* _Exercise prompt_
The records follow. Print, word for word, the first line through the "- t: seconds" line.

[Recorded data — start]

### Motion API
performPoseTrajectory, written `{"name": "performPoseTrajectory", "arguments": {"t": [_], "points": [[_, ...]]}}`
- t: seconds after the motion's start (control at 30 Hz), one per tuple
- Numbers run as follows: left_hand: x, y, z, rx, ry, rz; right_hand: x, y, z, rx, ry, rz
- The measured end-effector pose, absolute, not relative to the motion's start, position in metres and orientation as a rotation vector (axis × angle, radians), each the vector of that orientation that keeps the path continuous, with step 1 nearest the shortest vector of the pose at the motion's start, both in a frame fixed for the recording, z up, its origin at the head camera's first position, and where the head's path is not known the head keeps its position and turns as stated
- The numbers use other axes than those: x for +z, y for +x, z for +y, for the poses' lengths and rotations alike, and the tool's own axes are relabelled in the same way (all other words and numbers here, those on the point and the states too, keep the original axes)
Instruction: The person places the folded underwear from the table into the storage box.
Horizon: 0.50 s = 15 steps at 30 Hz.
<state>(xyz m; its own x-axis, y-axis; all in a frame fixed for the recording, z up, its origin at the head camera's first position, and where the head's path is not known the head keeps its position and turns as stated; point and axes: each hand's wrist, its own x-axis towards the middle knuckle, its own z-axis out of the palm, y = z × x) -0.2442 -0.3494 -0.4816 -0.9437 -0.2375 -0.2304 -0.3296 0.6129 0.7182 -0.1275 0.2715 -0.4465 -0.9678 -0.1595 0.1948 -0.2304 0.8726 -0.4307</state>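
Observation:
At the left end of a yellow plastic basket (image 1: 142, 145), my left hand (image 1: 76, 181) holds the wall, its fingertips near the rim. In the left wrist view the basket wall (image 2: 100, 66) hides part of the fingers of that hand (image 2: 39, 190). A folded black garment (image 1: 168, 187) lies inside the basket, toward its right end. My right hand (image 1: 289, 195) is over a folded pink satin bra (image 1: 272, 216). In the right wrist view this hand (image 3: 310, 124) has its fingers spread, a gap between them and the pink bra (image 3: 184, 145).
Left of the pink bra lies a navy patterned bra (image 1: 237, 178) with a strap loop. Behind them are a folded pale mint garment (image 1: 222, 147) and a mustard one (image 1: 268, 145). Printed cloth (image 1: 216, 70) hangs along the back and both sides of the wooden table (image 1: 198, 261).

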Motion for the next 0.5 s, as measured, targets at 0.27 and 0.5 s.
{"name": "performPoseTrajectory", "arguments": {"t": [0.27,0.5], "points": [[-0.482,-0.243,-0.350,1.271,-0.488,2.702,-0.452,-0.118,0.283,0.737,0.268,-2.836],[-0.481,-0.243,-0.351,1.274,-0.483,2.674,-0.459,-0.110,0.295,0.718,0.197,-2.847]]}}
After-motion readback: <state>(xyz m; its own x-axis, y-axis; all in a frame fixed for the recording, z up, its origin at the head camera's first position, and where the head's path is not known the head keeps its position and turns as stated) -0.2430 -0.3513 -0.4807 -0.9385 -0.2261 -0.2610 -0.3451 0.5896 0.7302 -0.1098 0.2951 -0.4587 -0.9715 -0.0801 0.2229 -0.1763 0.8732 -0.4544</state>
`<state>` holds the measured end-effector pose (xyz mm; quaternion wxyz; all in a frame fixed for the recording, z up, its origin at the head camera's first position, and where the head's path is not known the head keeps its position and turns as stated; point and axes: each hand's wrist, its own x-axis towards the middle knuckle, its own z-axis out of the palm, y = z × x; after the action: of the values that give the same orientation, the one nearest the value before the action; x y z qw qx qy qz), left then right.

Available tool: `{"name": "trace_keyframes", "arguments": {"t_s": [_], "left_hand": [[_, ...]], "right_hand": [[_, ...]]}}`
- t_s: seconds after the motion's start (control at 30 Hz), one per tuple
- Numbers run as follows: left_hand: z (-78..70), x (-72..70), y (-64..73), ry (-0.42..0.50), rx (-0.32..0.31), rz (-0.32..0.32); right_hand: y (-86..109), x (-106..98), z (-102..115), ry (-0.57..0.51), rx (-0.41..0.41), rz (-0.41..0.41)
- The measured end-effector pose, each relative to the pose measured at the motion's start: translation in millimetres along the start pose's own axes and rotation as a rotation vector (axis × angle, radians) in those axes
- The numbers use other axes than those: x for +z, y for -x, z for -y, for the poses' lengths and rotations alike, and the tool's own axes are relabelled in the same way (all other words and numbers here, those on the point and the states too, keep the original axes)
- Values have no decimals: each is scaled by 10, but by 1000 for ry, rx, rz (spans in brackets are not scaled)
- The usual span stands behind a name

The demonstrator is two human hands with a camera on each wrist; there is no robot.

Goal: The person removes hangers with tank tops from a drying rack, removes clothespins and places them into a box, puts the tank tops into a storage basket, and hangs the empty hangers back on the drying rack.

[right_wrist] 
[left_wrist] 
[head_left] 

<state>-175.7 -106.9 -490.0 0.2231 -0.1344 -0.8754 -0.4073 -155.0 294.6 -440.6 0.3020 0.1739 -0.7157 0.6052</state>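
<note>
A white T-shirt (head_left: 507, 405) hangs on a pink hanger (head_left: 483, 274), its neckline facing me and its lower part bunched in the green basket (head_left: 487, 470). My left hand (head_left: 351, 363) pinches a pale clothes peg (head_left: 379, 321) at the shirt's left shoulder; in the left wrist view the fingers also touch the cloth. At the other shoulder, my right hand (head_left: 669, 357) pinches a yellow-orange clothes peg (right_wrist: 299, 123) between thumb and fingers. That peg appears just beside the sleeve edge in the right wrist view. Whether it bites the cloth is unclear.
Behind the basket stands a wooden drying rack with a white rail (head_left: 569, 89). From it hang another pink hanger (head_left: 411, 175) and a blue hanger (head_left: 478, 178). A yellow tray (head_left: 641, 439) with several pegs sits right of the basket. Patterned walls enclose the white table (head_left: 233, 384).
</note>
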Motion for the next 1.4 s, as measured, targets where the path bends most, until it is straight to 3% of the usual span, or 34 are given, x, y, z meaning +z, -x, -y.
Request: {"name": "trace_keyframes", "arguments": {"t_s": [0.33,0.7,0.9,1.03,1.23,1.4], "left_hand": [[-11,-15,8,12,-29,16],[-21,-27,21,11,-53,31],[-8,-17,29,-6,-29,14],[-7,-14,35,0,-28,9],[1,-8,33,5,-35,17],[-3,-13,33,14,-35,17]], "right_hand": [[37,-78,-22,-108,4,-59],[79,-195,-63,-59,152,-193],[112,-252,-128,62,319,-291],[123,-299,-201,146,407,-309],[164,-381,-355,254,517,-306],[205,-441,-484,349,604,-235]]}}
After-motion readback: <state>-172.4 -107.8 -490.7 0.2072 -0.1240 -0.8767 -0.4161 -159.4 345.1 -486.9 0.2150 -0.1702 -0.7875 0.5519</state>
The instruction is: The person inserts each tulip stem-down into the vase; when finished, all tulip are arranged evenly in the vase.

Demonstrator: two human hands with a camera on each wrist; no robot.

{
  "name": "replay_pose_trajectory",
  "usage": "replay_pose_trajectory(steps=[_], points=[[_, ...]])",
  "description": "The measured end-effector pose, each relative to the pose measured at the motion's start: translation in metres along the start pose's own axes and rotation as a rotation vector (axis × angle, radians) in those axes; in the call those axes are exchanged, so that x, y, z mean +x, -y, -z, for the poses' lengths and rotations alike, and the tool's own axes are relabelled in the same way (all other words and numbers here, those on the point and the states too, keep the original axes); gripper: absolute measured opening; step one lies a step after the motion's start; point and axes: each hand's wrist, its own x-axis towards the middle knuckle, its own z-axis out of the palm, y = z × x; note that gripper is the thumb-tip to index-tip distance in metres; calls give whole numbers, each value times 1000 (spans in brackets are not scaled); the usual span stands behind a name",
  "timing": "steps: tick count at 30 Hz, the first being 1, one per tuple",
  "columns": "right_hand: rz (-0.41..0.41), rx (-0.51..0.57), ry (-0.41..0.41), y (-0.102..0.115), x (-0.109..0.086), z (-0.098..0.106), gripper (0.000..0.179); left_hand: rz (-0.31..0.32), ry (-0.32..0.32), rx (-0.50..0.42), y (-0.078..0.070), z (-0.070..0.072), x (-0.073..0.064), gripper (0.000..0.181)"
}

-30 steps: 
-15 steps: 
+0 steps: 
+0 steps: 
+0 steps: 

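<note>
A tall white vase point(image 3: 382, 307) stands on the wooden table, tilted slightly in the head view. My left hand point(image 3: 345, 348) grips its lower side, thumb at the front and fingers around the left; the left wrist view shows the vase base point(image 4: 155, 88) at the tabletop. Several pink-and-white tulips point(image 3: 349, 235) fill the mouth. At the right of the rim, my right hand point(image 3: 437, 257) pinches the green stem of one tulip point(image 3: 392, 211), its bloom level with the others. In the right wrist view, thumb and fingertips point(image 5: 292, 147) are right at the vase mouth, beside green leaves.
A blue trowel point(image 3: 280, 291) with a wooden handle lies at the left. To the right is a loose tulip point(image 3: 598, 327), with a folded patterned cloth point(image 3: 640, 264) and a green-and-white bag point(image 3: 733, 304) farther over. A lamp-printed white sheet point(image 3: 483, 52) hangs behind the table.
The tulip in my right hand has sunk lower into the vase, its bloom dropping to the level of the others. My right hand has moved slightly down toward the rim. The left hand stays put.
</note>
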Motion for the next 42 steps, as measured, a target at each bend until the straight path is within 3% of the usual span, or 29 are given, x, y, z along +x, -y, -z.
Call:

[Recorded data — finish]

* _Answer space_
### Motion API
performPoseTrajectory, written `{"name": "performPoseTrajectory", "arguments": {"t": [_], "points": [[_, ...]]}}`
- t: seconds after the motion's start (control at 30 Hz), one per tuple

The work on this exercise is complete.